Exercise goal >> Everything in the listing below needs to be returned word for word.

┏━━

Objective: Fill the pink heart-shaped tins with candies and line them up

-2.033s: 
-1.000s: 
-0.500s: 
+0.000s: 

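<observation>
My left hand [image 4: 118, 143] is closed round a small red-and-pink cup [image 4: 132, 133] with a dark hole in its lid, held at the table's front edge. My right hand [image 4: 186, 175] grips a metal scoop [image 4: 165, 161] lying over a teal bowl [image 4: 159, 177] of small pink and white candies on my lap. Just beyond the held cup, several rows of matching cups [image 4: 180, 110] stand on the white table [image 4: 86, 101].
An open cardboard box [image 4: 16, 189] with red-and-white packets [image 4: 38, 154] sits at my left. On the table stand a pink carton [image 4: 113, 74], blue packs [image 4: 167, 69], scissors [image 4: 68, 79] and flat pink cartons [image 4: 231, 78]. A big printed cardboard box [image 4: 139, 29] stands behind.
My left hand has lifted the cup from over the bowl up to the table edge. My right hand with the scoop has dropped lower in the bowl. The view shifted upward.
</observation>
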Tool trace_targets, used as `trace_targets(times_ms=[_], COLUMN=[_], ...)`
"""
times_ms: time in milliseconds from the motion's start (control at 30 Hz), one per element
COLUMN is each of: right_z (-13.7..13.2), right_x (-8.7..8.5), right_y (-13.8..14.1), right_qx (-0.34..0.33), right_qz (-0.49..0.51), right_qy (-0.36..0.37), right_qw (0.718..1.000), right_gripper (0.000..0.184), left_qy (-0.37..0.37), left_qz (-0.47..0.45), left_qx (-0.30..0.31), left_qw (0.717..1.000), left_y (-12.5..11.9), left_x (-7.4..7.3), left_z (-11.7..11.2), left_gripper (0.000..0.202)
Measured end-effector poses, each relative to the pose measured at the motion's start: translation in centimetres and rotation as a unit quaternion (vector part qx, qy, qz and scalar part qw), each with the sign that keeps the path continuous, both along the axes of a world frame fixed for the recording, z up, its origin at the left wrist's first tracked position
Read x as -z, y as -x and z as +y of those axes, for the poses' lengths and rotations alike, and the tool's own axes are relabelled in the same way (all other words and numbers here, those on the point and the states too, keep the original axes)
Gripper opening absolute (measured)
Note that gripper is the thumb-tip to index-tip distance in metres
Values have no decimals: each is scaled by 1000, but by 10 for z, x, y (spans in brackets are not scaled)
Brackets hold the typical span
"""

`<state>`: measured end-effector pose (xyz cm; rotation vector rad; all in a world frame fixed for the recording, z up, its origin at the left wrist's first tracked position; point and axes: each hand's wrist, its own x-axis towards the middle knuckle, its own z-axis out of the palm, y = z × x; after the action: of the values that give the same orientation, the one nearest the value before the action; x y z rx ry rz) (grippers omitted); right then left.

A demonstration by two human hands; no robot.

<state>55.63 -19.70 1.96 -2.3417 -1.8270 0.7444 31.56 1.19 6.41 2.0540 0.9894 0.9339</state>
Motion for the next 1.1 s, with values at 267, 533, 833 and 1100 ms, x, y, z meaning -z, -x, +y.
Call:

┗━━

Exercise answer >>
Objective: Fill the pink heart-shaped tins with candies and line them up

-2.033s: 
-1.000s: 
-0.500s: 
+0.000s: 

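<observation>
My left hand [image 4: 118, 143] is closed round a small red-and-pink cup [image 4: 132, 133] with a dark hole in its lid, held at the table's front edge. My right hand [image 4: 186, 175] grips a metal scoop [image 4: 165, 161] lying over a teal bowl [image 4: 159, 177] of small pink and white candies on my lap. Just beyond the held cup, several rows of matching cups [image 4: 180, 110] stand on the white table [image 4: 86, 101].
An open cardboard box [image 4: 16, 189] with red-and-white packets [image 4: 38, 154] sits at my left. On the table stand a pink carton [image 4: 113, 74], blue packs [image 4: 167, 69], scissors [image 4: 68, 79] and flat pink cartons [image 4: 231, 78]. A big printed cardboard box [image 4: 139, 29] stands behind.
My left hand has lifted the cup from over the bowl up to the table edge. My right hand with the scoop has dropped lower in the bowl. The view shifted upward.
</observation>
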Tool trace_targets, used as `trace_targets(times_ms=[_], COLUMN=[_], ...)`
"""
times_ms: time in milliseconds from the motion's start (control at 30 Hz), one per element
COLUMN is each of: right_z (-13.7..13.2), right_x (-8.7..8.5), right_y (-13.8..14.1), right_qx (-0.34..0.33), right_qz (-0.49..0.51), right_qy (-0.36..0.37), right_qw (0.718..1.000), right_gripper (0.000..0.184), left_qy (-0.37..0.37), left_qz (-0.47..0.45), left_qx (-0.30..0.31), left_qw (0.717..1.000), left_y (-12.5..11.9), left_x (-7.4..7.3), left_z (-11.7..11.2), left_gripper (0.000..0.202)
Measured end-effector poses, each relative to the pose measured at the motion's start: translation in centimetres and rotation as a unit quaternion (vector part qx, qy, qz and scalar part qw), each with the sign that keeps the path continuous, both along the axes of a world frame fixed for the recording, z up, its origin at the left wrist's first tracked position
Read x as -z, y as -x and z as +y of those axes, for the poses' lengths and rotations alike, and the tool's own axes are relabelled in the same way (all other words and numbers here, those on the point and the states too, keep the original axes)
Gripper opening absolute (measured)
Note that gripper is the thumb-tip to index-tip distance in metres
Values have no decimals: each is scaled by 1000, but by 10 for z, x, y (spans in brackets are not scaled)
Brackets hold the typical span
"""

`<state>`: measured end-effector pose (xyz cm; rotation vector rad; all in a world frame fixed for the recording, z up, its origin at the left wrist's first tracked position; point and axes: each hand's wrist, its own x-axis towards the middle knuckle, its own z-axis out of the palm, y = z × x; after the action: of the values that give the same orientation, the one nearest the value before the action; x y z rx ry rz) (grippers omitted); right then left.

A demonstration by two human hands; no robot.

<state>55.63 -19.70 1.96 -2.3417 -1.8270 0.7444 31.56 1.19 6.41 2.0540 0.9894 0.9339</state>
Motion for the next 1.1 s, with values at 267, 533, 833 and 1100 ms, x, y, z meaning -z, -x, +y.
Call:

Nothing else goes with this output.